En plus de la nouvelle d’accusations d’esclavagisme contre Mohamed Touré, fils du premier président guinéen et sa femme Dénise Florence Cross-Touré, fille de Marcel Cross, ancien directeur de l’OFAB (Office d’Aménagement de Boké précurseur de l’ANAIM) tous les deux âgés de 57 ans, les Guinéens ont été stupéfaits d’apprendre selon la justice américaine que le fils du défunt dictateur Sékou Touré – qui a régné sans partage sur la Guinée de 1958 à sa mort aux Etats-Unis en 1984 – avait un revenu de plusieurs centaines de milliers de dollars par an provenant de « source étrangère »
Habitant à South Lake, une banlieue cossue du nord-ouest de Dallas au Texas, Mohamed Touré et sa femme ont acheté une villa en 1991 à 370.000 dollars. Sa valeur actuelle selon les evaluations foncière serait environ 590.000 dollars.
Le secrétaire général de l’ancien parti unique le PDG, vivant à Conakry a déclaré au fisc américain – comme l’oblige la Loi – 200.000 dollars par an de 2010 à 2016 soit 1,4 millions de dollars. Revenus « en provenance d’outre-mer ».
Le problème est que Mohamed Touré n’a aucun emploi connu, ni source de revenu officiel ni en Guinée, ni ailleurs.
De toutes les sources d’information publiques, Mohamed n’aurait pas occupé d’emploi tout le temps qu’il était aux Etats-Unis, quoique sa femme ait travaillé une année pour la compagnie aérienne Delta Airlines de juillet 2005 à juin 2006 puis comme aide enseignante selon l’acte d’inculpation du gouvernement américain. Mohamed Touré était définitivement rentré en Guinée où il faisait de la politique comme sécrétaire général du PDG (parti démocratique de Guinée), l’ancien parti unique qui a supporté le candidat RPG-Arc-En-Ciel en 2010 obtenant même un siège de ministre dans le premier gouvernement d’Alpha Condé.

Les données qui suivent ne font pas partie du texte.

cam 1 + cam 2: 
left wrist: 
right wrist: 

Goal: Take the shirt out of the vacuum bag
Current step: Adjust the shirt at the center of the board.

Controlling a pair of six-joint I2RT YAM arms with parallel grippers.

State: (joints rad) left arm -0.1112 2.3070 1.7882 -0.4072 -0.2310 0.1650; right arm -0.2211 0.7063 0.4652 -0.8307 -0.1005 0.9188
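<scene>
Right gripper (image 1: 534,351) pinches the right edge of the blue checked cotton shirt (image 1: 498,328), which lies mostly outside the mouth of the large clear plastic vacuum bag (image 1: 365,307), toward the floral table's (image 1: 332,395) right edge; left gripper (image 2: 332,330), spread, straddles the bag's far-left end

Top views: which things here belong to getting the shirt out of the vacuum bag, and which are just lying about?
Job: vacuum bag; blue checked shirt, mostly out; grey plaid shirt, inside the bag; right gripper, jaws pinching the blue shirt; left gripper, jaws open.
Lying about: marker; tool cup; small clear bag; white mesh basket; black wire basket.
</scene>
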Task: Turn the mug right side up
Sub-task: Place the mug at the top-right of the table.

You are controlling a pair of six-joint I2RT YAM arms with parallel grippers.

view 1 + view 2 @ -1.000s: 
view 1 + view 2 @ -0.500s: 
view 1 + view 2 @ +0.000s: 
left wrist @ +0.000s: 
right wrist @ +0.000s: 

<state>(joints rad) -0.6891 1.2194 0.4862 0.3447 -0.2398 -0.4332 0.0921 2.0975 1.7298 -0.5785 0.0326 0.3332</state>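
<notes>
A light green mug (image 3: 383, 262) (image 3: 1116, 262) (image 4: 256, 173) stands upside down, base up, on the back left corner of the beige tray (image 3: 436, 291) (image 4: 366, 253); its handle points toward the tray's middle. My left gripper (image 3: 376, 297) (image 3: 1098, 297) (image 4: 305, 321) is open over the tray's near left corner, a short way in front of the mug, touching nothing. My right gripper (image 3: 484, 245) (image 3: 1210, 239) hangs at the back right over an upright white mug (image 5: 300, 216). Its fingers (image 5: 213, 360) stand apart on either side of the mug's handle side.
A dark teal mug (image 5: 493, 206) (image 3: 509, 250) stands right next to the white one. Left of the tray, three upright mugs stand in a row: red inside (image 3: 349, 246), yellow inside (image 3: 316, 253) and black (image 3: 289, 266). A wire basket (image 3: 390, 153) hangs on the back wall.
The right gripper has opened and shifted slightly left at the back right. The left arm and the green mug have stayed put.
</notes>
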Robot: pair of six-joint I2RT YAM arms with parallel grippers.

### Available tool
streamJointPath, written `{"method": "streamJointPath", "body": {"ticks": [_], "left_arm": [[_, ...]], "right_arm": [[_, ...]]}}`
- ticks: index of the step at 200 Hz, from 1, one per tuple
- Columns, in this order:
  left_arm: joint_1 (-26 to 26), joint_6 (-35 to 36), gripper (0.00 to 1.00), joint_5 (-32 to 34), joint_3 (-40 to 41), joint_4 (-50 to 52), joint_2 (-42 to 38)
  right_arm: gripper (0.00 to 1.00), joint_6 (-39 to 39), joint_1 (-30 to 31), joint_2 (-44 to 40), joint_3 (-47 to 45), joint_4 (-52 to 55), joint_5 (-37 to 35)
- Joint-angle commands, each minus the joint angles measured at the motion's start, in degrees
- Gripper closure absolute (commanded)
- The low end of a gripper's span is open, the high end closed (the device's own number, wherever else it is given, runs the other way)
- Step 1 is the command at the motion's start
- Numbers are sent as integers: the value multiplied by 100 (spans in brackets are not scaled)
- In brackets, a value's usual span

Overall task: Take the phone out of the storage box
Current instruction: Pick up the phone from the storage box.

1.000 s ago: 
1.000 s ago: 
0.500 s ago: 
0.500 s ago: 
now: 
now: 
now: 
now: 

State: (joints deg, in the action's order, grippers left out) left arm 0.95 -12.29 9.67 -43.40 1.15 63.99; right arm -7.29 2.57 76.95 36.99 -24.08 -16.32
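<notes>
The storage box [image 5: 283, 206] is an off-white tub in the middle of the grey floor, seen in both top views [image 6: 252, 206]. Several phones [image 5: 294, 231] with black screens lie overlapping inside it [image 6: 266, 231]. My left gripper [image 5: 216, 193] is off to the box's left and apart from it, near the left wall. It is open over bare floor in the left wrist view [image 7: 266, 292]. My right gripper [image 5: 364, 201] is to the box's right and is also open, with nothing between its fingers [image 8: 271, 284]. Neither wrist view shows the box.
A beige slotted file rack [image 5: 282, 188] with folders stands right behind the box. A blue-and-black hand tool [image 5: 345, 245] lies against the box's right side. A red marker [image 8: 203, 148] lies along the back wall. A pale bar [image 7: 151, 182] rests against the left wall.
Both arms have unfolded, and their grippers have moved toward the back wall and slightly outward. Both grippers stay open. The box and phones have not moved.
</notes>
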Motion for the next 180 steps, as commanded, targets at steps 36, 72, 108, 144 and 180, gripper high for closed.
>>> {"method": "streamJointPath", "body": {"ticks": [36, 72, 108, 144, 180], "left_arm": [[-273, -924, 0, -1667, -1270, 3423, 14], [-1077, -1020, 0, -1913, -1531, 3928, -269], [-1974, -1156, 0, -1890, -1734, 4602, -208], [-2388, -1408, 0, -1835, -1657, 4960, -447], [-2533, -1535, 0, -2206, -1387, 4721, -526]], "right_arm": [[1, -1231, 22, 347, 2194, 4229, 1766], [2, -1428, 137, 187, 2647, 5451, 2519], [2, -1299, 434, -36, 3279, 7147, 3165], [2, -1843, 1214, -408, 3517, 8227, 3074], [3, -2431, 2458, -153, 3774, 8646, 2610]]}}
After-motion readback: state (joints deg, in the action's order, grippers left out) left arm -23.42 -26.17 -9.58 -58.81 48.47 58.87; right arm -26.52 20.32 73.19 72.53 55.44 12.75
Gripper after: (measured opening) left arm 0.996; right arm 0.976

Son père Sékou Touré, qui a régné sans partage pendant 26 ans en tuant dans d’innombrables complots imaginaires des dizaines de milliers de Guinéens n’était pas connu pour un penchant sur le matériel, un aspect de son règne que même ses adversaires lui reconnaissent. Vivant simplement, au palais présidentiel, Sékou Touré avait droit de vie et de mort sur tous les Guinéens et la dictature sanglante qu’il a fait régner sur les Guinéens a conduit plus du quart de la population à l’exil. Une de ses victimes – Alpha Condé, condamné à mort par contumance n’est revenu en Guinée qu’après la mort de l’ancien président. Le régime du PDG malgré les milliards de dollars d’aide et d’investissement en Guinée de 1958 à 1984 qui n’ont tout simplement jamais été comptabilisés après la mort de Sékou Touré a laissé un pays économiquement en ruine avec une dette étrangère de quelques milliards de dollars.
Cette révélation de plusieurs centaines de milliers de dollars de revenus – a enragé les nombreuses victimes de la dictature sanglante du père de Mohamed Touré – qui soutient mordicus et réclame l’héritage politique de son père – pendant que ses partisans et négationnistes refusent de voir la vérité en face et parlent de « complot » de l’administration américaine.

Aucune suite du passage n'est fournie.